Изменить размер шрифта - +
Дело в том, что герой не оценил разительных перемен, происшедших в героине, и отнесся к ним без должной серьезности; на предполагавшееся свидание монархов приехал люмпен. Откуда ей было знать, что для него марка семьдесят восемь пфеннингов за фунт сыра была непозволительным расходом, о чем он и сообщал родителям в письме с подробным отчетом о своей бухгалтерии? Она отправила ему ледяное письмо: «Я все-таки очень рада, что встретилась с тобой, хотя это свидание монархов история и назовет неудачным. Хотелось бы, конечно, совсем иного; но я заметила, что в наших встречах удача и неудача всегда чередуются, – и уже одно это непостоянство очень меня радует.

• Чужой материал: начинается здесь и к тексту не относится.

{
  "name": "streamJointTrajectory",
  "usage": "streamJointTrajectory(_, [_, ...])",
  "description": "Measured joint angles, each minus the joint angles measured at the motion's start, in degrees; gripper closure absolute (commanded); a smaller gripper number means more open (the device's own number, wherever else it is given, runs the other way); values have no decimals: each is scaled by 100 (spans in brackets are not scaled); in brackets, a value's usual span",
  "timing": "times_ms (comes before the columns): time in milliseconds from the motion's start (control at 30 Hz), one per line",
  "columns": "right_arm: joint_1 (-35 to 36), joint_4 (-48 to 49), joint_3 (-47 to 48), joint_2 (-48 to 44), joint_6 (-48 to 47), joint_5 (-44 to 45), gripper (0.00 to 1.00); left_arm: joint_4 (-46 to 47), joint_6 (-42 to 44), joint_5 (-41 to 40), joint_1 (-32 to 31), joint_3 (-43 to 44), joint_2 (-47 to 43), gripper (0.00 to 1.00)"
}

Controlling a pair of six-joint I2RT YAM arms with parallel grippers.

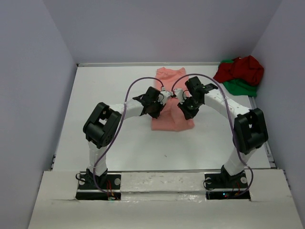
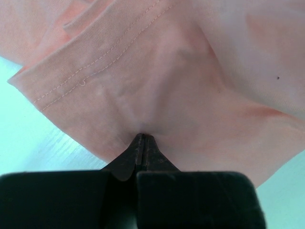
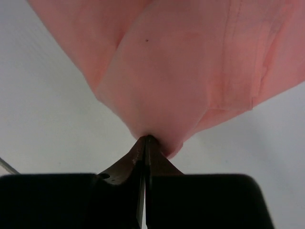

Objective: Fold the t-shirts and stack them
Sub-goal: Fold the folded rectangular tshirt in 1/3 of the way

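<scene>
The salmon-pink t-shirt (image 1: 172,123) lies in a long narrow strip on the white table, running from its middle toward the back. Both grippers meet over its centre. My left gripper (image 1: 165,98) is shut on a pinch of the pink cloth (image 2: 167,71), with a stitched hem showing to its left. From the other side, my right gripper (image 1: 180,95) is shut on a bunched fold of the same shirt (image 3: 190,62), which hangs up off the table. The dark red t-shirt (image 1: 242,69) lies crumpled on the bright green t-shirt (image 1: 242,88) at the back right corner.
White walls close in the table (image 1: 109,95) at the back and on both sides. The arms' bases sit on a white rail (image 1: 162,181) at the near edge.
</scene>
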Motion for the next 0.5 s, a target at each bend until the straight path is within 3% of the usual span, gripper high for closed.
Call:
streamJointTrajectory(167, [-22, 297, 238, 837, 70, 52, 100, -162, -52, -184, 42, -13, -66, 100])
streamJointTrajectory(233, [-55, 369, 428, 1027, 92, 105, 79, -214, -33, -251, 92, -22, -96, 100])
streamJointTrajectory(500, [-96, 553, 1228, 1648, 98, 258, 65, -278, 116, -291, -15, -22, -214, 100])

За то время, что мы с тобой не видались, во мне очень многое изменилось… Мне хотелось сказать, что я ждала от тебя большего. (…) Теперь в своем письме, говоря об интимности, которая, якобы, кажется мне в тебе навязчивой, ты ссылаешься на „некоторый тон“ твоих старых писем: он-де превратно был понят мною. Я этого не люблю. И не хочу, чтобы ты комментировал те письма, как бы глубокомысленно это ни было». Да ведь это прямое признание в любви, в том, что тогдашнее – для нее свято, что он обманывался ее показной суровостью! «И как ты не определяй себя того, петербургского периода, все же ты не можешь его заслонить этими определениями. Я, правда, не совсем была подготовлена для „того“ тебя; но я боюсь, что ты сейчас не совсем подготовлен для меня… и ты не вырос настолько, насколько я ждала».

О, великолепное высокомерие разочарованной барышни! Тут же, впрочем, она оставляет ему адрес своего отеля в Глионе, куда отправляется из Франкфурта. Только человек, безнадежно оглушенный юношеской обидой, смог бы не понять, что перед ним любовное письмо; Пастернак, конечно, все понял. Понял – и всерьез загрустил: ему бы такое послание от нее летом десятого года, когда он так ждал чего-то искреннего и равного ему по безоглядности – а она маскировала свое чувство иронией и докторальностью! «В Меррекюле… ты чудом невозможное делал возможным, и сам говорил за меня; все, что говорил ты – принадлежало мне». Но он не догадывался об этом, и корил, и ненавидел себя! Пастернак ответил немедленно и, в общем, яростно: «Мне досадно, Оля, что ты так неосторожно запоздала со своим письмом; оно должно было придти в августе 1910 года. (…) Не сердись на меня, Оля, но все это, правда, досадно. Если бы мне время повернуть».

Шуре Штиху он написал десять дней спустя еще откровеннее: «Отдаление от романтизма и творческой и вновь творческой фантастики – объективация и строгая дисциплина – начались для меня с того комического решения. (Имеется в виду „сближение с классическим миром Оли и ее отца“ в 1910 году. – Д. Б.) – Это была ошибка! (…) Боже, если бы она мне все это сказала тогда; если б я не считал, что предстоит дисциплинарная обработка – в которой погибло все – в целях уподобления классическому и рациональному; Боже, если бы я тогда держал это франкфуртское письмо в Марбург! (…) Я послал бы ей знаки; она бы приняла их, чудо бы продолжалось… Жизнь училась бы у знаков; нашли бы вы меня в Марбурге на уроке? Где вы нашли бы меня через эти два года? Разве не имею я права быть искренним? Разве я не оторвал от себя весь этот мир чувств и их препаратов насильно! Разве не насильно я сошел с пути!!»

Тут много экзальтации, конечно. В конце концов, не Ольга Фрейденберг заставила Пастернака заниматься философией, и не ее насмешки над его душевной разбросанностью заставили его эту разбросанность заметить: все он про себя прекрасно знал. И в Марбург он, скорее всего, поехал бы – потому что, как мы уже отметили, существенной чертой его стратегии было во всем «дойти до самой сути», чтобы тем решительнее повернуть обратно. Он отдавался всем соблазнам, следуя максиме Уайльда, которой, может быть, даже не помнил – и которая вовсе не так блестяще-поверхностна, как кажется: самый верный способ преодолеть соблазн – поддаться ему.